Ballmer acknowledges mobile missteps

by on20 September 2013

In Wall Street farewell address

Outgoing Microsoft CEO Steve Ballmer donned his Captain Obvious cape and addressed Wall Street in four different presentations Thursday, admitting some mistakes during his 13-year tenure at the helm of Microsoft.

He told investors and analysts that Microsoft still has a bright future, although he admitted that some things could have been done better, notably smartphones.

"If there's one thing I regret, there was a period in the early 2000s when we were so focused on what we had to do around Windows that we weren't able to redeploy talent to the new device form factor called the phone," said Ballmer.

Hindsight doesn’t really help at this point, but although it is easy to criticise Ballmer and other Redmond execs for their failure to aggressively pursue the mobile market, it is also necessary to look at the bigger picture. Microsoft was lulled into a false sense of security more than ten years ago. Blackberry and Symbian were there, but so was Windows Mobile. Each platform had its advantages and shortcomings, but Microsoft appeared to have the most long-term potential.

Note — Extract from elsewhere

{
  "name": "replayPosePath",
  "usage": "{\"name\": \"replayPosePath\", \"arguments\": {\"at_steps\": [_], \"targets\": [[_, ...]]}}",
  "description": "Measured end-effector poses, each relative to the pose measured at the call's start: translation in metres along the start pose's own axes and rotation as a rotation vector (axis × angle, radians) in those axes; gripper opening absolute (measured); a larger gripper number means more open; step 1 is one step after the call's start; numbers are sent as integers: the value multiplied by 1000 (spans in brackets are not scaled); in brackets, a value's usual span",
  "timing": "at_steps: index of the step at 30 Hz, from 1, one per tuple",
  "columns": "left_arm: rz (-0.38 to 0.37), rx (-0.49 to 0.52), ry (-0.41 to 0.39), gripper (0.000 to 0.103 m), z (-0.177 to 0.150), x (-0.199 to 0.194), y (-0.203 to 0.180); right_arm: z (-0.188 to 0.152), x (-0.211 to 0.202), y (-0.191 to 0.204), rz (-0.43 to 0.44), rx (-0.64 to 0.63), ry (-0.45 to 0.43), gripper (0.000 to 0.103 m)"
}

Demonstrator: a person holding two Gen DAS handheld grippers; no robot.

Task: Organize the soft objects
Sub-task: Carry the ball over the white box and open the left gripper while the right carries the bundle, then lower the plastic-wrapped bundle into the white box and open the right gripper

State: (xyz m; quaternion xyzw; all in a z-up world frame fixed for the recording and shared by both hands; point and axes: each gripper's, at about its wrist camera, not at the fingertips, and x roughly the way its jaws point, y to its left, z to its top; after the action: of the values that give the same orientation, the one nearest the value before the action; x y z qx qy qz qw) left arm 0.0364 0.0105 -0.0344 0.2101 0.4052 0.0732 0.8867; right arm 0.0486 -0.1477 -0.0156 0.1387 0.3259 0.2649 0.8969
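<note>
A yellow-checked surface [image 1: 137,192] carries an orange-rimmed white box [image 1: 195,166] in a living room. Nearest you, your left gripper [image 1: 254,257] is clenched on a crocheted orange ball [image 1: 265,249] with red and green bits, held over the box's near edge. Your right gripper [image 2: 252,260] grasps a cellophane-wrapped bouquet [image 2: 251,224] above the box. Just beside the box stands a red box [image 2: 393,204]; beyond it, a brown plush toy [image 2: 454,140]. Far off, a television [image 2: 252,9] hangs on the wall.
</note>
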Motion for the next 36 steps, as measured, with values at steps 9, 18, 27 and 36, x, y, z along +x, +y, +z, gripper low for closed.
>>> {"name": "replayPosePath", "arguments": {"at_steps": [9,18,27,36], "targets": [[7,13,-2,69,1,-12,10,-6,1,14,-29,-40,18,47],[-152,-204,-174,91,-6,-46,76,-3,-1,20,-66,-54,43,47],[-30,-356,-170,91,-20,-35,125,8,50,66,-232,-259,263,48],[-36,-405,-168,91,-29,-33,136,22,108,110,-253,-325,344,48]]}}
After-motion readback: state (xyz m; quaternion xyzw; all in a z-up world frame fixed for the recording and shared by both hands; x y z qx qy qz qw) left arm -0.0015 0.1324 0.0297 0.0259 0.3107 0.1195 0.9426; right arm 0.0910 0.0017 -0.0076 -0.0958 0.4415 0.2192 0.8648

However, in 2005 Google bought a small startup with a robotic mobile OS for just $50 million and Apple was rumoured to be working on a phone. Microsoft just didn’t see the threat, and neither did Nokia and RIM. Android was supposedly going to take years to get off the ground, while Apple was expected to simply glue a phone on top of an iPod and come up with a fun phone for kids, thus leaving the more serious market to RIM, Microsoft and to some extent Symbian.

Obviously it didn’t play out that way. By the time Microsoft, RIM and Nokia came to realise the threat, it was already too late. Apple knocked them down and then Android jumped in to give them a kicking while they were on the ground.

Ballmer ended the presentation with a curious remark. He said he would become an “interested bystander” with a 4-percent stake in the company. In reality, Microsoft will spend the next few years dealing with the consequences of Ballmer’s decisions, good and bad – so even after he is long gone, he will end up getting the blame for everything that went wrong, even if he keeps a low profile. He will effectively become Microsoft’s equivalent of George W. Bush.